To do: Give the lines of the material verbatim, from the first line to the line with "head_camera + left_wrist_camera", including both.
*** Records to use Section Begins ***
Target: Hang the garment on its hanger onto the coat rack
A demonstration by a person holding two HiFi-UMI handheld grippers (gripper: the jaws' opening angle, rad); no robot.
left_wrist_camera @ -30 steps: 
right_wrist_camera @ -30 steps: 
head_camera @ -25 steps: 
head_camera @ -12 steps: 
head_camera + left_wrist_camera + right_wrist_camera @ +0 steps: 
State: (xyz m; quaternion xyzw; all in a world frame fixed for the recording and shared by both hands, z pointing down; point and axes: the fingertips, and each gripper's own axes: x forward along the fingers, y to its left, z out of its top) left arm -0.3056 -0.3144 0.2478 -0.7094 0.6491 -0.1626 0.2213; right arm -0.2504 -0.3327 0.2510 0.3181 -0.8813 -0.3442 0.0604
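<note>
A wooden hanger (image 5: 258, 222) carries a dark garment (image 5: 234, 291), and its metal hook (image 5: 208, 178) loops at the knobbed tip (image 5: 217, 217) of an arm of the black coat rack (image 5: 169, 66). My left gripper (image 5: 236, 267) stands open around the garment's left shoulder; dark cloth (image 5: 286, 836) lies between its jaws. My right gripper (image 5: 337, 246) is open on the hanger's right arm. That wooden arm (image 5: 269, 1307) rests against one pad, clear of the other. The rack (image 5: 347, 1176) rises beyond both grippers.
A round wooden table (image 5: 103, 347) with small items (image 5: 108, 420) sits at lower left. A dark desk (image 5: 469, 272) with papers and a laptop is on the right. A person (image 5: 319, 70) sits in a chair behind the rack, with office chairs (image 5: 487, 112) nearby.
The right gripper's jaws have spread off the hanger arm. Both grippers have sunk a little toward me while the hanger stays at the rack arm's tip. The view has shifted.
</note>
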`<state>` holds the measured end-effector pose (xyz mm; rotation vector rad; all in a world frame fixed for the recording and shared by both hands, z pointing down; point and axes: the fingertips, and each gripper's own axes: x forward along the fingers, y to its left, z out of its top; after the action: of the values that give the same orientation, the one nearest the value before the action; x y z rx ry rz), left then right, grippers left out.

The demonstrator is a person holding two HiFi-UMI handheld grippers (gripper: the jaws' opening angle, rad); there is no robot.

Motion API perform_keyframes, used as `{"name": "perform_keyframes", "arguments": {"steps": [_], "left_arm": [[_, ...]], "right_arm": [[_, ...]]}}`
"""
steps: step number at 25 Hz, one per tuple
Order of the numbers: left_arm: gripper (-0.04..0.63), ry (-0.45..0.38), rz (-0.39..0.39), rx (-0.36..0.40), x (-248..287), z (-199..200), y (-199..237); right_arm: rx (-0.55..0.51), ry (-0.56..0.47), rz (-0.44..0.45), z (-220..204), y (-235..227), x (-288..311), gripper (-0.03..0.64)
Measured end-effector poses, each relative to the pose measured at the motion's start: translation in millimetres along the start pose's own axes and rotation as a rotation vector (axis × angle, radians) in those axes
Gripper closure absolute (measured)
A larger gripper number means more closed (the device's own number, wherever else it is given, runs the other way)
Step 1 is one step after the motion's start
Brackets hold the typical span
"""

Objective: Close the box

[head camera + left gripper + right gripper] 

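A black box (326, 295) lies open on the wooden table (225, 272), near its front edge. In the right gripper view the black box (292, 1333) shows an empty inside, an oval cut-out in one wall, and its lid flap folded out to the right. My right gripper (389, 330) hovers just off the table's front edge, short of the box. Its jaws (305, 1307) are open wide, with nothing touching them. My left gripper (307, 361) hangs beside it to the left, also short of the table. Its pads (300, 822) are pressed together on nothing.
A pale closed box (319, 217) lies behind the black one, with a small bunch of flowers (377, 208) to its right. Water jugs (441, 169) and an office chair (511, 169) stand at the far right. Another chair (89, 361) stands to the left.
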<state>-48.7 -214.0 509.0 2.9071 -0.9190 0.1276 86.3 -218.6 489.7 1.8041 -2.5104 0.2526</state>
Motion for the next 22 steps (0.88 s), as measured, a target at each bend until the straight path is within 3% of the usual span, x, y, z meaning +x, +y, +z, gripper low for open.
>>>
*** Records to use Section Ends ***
Answer space:
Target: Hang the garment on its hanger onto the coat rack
A demonstration by a person holding two HiFi-UMI handheld grippers (gripper: the jaws' opening angle, rad); no robot.
left_wrist_camera @ -30 steps: 
right_wrist_camera @ -30 steps: 
head_camera @ -25 steps: 
head_camera @ -12 steps: 
head_camera + left_wrist_camera + right_wrist_camera @ +0 steps: 

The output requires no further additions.